Results indicate that the greatest proportion of spending, however, was for spinal injection for lower-back pain at $12.1 million, imaging for uncomplicated headache at $3.6 million and imaging for nonspecific low-back pain at $3.1 million.

Those are among 28 medical services categorized in previous research as providing little value to patients based on cost and available alternatives. The study reports that 7.8% of the commercially insured patients received low-value services in 2013, and that low-value spending was less common among patients who were older, male, black, or Asian, lower-income, or enrolled in consumer-directed health plans, which have high member cost-sharing.

“Our findings add evidence to the notion that reducing overuse of medical procedures could improve quality while reducing spending,” said lead author Rachel Reid, MD, MS, a physician scientist at RAND, a nonprofit research organization.

In 2012, the American Board of Internal Medicine Foundation and consumer groups launched an initiative called Choosing Wisely to encourage physicians and patients to avoid $200 billion in overtreatment.

“The services in this study reflect many clinical areas and types of care, but still are a small portion of all the low-value care patients receive,” Reid said in a RAND press release. “The potential savings from reducing these low-value services and others are substantial.”

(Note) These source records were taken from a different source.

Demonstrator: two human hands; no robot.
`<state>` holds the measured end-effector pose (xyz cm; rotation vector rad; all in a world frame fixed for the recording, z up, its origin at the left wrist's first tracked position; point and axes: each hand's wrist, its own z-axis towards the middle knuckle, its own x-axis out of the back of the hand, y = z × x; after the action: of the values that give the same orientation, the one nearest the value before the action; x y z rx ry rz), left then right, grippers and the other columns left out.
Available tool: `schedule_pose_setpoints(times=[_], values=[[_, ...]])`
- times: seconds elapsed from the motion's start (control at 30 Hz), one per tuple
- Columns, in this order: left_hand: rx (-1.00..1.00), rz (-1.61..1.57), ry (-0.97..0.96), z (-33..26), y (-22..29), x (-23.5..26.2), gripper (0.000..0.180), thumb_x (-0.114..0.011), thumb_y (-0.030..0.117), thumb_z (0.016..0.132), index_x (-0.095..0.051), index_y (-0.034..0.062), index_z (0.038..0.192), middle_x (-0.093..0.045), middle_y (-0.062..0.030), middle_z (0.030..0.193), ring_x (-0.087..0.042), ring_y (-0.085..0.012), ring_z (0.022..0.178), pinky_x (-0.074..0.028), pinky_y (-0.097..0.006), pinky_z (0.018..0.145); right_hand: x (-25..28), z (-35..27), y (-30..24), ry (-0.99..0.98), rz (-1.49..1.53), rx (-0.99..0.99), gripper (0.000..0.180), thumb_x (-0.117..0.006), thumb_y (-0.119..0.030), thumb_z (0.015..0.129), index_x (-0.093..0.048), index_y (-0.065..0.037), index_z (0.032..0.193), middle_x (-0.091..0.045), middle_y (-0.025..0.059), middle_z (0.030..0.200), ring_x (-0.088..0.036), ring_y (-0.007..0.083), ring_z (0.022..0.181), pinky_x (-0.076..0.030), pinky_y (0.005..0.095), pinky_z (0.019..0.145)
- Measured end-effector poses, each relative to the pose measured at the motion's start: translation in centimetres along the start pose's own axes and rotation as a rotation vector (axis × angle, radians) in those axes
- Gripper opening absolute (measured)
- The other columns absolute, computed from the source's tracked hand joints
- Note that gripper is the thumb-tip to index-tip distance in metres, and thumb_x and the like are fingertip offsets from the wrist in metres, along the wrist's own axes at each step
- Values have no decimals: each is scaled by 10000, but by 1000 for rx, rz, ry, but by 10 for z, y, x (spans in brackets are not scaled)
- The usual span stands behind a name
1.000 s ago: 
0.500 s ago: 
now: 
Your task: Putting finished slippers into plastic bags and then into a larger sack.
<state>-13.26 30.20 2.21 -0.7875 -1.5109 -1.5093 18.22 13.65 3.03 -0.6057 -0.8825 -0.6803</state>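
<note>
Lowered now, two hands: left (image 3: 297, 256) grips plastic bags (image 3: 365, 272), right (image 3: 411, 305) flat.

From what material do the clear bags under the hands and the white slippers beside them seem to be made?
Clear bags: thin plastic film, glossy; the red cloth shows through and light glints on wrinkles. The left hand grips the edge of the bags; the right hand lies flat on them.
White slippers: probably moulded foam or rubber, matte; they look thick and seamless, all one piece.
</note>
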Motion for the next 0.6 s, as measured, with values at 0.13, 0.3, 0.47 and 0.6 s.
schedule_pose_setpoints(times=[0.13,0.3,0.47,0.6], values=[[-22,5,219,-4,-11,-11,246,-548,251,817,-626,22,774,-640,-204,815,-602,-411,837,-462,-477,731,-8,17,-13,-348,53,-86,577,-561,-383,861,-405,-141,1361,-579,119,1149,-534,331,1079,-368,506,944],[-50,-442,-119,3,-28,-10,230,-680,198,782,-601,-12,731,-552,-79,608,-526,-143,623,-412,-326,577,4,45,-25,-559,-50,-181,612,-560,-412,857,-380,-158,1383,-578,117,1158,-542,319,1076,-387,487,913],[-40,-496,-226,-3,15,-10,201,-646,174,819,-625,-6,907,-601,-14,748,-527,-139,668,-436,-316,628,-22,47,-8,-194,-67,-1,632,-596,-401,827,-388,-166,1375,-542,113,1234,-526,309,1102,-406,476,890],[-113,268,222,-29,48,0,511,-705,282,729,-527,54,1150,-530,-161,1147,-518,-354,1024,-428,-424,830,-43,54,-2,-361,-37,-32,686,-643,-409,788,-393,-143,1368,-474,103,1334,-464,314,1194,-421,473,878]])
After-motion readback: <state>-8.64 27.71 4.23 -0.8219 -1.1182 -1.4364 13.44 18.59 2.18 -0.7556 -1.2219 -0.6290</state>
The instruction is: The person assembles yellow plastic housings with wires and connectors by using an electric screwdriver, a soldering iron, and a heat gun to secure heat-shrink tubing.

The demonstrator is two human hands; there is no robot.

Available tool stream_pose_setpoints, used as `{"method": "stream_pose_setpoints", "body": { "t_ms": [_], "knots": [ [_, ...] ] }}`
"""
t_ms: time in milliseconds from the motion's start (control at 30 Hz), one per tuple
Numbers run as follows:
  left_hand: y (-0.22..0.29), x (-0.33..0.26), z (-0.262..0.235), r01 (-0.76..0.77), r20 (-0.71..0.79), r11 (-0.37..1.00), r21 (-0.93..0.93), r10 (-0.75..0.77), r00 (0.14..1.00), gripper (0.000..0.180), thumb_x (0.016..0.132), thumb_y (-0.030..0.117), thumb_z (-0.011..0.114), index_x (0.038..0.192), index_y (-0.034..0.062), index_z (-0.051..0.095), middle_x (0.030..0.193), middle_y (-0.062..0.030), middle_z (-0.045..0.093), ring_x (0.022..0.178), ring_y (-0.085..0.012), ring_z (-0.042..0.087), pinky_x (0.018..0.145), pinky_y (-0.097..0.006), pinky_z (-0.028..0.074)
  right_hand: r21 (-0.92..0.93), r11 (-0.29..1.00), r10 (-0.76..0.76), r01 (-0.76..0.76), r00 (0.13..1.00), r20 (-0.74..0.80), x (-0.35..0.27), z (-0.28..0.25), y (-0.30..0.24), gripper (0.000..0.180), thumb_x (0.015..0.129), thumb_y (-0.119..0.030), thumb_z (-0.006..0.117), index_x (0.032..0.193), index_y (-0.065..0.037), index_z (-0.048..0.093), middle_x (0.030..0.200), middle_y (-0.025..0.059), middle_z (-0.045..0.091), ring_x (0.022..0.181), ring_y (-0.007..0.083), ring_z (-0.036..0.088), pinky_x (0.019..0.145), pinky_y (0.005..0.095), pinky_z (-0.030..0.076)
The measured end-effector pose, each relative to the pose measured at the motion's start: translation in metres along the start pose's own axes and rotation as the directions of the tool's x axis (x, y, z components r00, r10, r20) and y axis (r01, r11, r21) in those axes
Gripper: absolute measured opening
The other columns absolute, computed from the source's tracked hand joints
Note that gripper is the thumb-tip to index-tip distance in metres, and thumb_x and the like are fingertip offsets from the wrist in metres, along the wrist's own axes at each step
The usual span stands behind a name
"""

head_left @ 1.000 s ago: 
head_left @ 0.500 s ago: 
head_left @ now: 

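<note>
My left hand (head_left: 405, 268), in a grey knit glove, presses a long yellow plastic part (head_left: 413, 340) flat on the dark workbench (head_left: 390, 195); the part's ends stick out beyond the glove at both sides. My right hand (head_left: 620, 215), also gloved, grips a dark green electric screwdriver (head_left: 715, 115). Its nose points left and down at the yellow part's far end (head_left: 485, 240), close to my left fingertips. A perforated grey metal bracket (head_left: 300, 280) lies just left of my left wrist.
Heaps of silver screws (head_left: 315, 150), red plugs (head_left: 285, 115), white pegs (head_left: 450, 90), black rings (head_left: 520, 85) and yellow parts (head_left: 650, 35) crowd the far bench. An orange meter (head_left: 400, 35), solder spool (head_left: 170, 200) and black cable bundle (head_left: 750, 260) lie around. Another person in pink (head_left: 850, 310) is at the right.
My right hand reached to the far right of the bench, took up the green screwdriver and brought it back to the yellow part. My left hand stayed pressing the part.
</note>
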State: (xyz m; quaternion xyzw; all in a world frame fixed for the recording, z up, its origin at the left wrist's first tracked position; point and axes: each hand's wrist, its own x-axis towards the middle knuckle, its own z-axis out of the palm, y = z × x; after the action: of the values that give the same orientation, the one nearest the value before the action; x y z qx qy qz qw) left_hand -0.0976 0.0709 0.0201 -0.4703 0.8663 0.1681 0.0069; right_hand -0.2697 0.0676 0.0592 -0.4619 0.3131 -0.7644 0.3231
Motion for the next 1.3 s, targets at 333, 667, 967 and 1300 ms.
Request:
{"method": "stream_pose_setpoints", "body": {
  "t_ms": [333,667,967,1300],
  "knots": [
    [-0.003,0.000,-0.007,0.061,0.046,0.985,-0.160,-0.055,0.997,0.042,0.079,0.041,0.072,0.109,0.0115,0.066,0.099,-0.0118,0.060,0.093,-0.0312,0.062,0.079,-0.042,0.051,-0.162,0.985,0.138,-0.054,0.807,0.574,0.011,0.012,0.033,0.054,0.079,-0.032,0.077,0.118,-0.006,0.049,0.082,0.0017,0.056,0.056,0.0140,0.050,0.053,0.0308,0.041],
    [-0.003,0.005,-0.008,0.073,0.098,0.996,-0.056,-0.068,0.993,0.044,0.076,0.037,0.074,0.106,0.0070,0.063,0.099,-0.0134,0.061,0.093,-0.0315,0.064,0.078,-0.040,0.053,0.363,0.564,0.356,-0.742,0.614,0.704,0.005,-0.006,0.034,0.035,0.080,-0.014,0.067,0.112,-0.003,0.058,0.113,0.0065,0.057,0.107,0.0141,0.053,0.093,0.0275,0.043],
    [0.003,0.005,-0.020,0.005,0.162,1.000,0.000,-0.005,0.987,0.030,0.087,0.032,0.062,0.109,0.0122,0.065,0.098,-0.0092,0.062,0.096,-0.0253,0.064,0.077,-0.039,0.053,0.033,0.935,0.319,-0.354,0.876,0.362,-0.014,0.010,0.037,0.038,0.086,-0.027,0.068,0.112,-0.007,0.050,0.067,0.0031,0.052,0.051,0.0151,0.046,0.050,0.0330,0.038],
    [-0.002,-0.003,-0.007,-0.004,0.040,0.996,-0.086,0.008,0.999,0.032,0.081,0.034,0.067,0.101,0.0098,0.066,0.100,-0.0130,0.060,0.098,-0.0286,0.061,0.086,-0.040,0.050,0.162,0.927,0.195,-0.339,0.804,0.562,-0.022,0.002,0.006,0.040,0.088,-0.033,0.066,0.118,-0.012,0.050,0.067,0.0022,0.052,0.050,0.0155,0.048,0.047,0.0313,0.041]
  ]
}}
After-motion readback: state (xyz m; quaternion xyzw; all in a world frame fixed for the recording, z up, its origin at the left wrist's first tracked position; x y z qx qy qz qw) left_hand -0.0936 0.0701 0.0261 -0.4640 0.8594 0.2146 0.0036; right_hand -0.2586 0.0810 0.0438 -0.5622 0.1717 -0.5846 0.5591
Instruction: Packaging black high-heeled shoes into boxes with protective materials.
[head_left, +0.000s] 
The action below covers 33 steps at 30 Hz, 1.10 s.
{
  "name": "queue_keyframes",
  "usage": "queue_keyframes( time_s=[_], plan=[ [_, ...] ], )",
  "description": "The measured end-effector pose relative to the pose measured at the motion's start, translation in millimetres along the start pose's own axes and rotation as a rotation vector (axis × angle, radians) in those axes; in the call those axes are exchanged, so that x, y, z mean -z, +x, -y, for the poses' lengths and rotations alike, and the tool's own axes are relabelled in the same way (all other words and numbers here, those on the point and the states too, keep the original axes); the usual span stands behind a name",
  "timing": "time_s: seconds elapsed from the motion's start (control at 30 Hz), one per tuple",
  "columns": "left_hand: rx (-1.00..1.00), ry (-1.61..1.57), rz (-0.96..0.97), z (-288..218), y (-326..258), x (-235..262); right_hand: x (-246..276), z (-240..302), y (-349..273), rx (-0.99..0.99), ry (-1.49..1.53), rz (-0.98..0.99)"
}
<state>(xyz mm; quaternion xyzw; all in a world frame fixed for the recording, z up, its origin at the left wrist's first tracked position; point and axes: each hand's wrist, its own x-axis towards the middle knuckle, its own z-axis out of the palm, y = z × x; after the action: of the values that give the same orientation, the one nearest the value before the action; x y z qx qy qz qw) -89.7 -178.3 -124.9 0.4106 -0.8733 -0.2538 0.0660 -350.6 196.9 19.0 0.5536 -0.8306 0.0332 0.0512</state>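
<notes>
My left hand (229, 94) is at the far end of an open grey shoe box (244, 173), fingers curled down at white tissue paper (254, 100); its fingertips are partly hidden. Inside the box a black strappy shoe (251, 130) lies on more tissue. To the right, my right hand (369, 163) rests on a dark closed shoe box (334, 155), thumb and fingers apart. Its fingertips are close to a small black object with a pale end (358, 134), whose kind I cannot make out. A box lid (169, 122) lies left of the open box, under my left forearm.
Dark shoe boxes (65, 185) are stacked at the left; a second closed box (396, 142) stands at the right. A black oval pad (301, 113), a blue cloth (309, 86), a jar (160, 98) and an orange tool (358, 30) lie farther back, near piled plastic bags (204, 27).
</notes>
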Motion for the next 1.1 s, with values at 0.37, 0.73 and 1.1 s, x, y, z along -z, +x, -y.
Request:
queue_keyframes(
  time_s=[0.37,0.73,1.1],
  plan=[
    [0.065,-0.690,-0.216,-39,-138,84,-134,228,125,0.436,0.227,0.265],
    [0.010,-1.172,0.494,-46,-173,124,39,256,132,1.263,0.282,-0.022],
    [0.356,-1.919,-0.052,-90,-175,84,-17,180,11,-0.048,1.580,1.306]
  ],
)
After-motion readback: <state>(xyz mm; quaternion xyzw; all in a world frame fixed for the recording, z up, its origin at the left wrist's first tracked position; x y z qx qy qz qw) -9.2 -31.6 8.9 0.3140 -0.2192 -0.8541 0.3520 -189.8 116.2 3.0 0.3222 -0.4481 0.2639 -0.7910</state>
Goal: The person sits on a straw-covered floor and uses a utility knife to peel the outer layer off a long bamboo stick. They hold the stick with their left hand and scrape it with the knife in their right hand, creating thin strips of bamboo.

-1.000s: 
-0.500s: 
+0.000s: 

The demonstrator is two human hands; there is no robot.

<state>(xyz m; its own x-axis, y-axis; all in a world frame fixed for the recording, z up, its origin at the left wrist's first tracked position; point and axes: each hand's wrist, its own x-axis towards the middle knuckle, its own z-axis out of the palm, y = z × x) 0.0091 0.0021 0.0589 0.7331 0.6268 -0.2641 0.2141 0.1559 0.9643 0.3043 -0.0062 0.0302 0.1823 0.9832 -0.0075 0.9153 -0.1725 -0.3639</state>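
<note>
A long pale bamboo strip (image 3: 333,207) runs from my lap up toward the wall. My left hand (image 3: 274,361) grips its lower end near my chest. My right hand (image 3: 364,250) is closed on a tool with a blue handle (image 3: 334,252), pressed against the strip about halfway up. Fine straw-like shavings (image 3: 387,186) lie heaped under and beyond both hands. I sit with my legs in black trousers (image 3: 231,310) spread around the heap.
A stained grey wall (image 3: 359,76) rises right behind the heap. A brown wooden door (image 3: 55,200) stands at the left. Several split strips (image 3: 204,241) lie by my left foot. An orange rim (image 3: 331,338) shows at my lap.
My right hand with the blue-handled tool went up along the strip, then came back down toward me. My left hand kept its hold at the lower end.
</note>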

Unlike previous studies, which focused on low-value medical care in Medicare recipients or narrower regions, the current study conducted with the University of Southern California (USC) evaluated medical services provided to an extensive group of nonelderly adults insured through one of the nation's largest commercial health insurance companies.

Results indicate that, regionally, the Southern, Middle Atlantic and Mountain regions had proportionately more low-value spending.

“Areas with high Medicare spending also seem to have greater use of low-value services among those with commercial insurance,” said senior author Neeraj Sood, PhD, director of research at the Leonard D. Schaeffer Center for Health Policy at USC. “This confirms that there are opportunities for cost savings, and that both private insurers and Medicare can benefit from efforts to reduce use of low-value care.”